[Start of section]

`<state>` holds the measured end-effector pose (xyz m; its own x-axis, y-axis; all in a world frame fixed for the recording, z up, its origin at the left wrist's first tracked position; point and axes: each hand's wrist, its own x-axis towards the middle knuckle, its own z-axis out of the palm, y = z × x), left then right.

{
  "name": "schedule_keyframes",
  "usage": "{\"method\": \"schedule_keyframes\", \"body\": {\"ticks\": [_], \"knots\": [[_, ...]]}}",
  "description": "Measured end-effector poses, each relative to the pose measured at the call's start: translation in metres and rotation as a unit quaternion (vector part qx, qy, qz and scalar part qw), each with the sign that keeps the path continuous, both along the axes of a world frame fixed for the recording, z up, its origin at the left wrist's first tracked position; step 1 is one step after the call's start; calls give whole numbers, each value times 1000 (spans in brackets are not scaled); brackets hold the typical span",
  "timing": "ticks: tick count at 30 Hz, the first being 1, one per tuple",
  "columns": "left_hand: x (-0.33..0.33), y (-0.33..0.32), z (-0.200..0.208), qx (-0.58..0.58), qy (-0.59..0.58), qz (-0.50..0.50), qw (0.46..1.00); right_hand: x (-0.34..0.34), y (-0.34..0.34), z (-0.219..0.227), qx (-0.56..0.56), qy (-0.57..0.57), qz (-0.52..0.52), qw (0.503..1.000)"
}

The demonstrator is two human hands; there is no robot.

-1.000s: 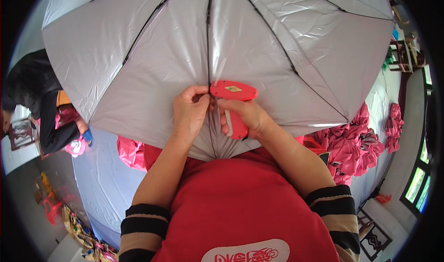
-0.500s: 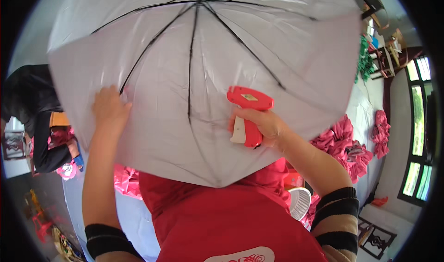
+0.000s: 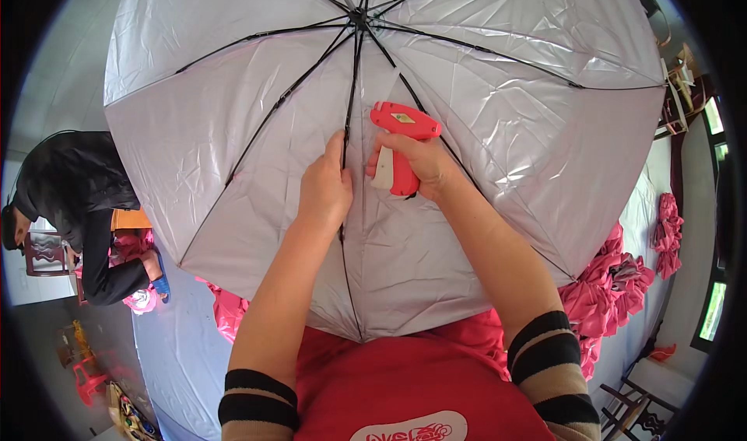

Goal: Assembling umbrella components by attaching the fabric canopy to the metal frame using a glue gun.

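Note:
An opened umbrella (image 3: 257,215) with a silver-grey inner side fills the view before me, its black ribs (image 3: 289,92) spreading from a hub (image 3: 359,18) at the top. My left hand (image 3: 327,188) is closed around one rib near the middle, fingers partly hidden behind it. In my right hand (image 3: 424,161) is a red and white tagging gun (image 3: 405,120), held by its handle. The gun's front end points up and left, close to the same rib and just right of my left hand. Whether its tip touches the canopy I cannot tell.
Crumpled pink fabric bundles (image 3: 599,309) lie on the table at the right, with another bundle (image 3: 228,310) at the left. A co-worker in black (image 3: 70,176) bends over at the far left. A red stool (image 3: 89,380) stands lower left, a wooden chair (image 3: 642,410) lower right.
The umbrella has turned and shifted to the right. My left hand has moved right from an outer rib to one near the middle. The tagging gun has moved up slightly.

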<state>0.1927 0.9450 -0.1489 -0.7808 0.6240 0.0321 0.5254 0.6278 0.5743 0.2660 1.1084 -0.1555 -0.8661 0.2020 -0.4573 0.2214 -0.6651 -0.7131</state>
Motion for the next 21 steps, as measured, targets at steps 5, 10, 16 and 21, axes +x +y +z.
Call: {"method": "schedule_keyframes", "body": {"ticks": [5,10,16,21], "knots": [[0,2,4,81,-263,62,960,2,1,-9,-24,-9,29,999],[0,2,-1,115,-303,66,944,4,2,2,-19,-11,56,998],[1,1,-5,141,-320,58,935,5,4,3,-17,-4,64,998],[1,3,-4,157,-342,41,925,3,22,0,-54,44,144,987]]}}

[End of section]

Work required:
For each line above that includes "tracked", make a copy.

Exercise solution:
`<state>` holds the measured end-effector pose (xyz m; its own x-axis, y-axis; all in a world frame fixed for the recording, z up, its origin at the left wrist's first tracked position; point and axes: each hand's wrist, its own x-axis towards the middle knuckle, its own z-axis out of the palm, y = z × x), left then right.
  "description": "Measured end-effector poses, each relative to the pose measured at the call's start: translation in metres and rotation as a unit quaternion (vector part qx, qy, qz and scalar part qw), each with the sign that keeps the path continuous, both along the axes of a world frame fixed for the recording, z up, its origin at the left wrist's first tracked position; step 1 is one step after the call's start; calls give whole numbers, each value times 1000 (spans in brackets are not scaled); brackets hold the typical span",

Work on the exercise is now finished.